[ABOUT THIS TASK] Exactly the lines below from the one with "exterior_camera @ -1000" up to and including the one with "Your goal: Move" make up the answer, with nothing else added.

[INFORMATION GIVEN]

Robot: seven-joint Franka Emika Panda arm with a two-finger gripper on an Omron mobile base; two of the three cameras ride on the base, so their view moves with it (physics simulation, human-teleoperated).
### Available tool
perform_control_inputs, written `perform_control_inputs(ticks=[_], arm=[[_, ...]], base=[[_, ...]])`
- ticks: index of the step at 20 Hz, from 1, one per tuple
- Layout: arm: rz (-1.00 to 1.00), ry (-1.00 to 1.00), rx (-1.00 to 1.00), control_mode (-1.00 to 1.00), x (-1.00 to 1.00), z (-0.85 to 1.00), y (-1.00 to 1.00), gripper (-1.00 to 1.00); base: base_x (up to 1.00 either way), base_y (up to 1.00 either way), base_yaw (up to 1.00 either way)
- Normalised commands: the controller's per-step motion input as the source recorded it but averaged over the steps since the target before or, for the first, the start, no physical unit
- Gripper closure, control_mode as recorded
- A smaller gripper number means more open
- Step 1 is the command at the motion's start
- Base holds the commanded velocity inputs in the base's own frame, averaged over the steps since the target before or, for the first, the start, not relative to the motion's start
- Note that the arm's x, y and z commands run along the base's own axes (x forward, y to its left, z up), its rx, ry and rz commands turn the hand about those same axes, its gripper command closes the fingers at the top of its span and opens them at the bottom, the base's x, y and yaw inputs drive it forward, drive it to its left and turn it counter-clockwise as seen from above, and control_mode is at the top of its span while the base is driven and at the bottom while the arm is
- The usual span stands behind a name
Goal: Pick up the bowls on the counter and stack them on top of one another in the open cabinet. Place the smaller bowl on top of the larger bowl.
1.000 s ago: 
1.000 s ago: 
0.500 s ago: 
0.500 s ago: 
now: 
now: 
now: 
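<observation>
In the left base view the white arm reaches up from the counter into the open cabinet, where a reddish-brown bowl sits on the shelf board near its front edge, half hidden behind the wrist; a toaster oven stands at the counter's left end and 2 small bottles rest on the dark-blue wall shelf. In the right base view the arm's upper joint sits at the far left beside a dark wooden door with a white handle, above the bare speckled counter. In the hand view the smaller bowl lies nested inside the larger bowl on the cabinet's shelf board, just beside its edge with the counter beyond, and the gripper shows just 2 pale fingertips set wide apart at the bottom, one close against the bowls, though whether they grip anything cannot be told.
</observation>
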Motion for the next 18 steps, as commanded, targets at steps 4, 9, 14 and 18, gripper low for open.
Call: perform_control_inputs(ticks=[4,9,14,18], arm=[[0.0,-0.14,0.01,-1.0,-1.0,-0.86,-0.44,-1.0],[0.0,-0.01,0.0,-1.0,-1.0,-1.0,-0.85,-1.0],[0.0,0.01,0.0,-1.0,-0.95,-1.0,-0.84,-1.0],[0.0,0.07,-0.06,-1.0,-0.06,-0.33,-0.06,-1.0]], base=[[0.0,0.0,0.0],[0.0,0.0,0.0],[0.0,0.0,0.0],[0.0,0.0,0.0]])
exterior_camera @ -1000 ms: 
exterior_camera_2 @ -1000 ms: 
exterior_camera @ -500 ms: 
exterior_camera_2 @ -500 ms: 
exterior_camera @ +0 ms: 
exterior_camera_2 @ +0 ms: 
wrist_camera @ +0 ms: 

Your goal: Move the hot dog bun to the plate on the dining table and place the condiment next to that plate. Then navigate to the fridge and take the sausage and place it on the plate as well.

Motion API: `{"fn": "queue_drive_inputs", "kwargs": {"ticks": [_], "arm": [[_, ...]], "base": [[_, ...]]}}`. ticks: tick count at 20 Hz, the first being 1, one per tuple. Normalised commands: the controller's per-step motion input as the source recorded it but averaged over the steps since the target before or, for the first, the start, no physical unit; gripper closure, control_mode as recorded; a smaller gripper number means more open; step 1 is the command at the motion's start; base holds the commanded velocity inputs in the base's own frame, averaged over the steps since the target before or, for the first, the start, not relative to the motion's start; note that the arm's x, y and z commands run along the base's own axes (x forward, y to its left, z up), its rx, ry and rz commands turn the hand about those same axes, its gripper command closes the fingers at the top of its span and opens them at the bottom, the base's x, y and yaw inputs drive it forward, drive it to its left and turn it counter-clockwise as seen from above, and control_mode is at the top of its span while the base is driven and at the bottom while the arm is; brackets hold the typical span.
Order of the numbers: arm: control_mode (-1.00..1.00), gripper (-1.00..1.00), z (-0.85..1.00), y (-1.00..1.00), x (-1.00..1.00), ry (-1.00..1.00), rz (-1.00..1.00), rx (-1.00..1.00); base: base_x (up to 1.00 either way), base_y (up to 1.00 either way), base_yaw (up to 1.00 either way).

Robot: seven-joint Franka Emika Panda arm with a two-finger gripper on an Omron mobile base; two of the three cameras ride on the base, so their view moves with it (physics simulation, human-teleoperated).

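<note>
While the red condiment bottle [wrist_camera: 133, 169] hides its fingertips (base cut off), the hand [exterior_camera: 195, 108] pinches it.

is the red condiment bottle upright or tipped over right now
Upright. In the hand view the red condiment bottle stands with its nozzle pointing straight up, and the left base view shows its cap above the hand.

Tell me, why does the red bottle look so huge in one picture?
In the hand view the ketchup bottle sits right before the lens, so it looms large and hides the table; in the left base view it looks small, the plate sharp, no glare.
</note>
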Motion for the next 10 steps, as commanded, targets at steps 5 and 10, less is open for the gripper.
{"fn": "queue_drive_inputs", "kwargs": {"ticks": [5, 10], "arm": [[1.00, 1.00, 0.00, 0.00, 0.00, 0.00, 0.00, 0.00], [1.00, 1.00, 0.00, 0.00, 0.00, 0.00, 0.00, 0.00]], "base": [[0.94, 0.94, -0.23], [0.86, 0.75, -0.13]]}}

[SOLUTION FOR THIS TASK]
exterior_camera @ -1000 ms: 
exterior_camera_2 @ -1000 ms: 
exterior_camera @ -500 ms: 
exterior_camera_2 @ -500 ms: 
exterior_camera @ +0 ms: 
exterior_camera_2 @ +0 ms: 
wrist_camera @ +0 ms: 

Your goal: Move the hot dog bun to the plate on the dining table and place the condiment next to that plate. Then navigate to the fridge and take the sausage and place it on the plate as well.

No further output is needed.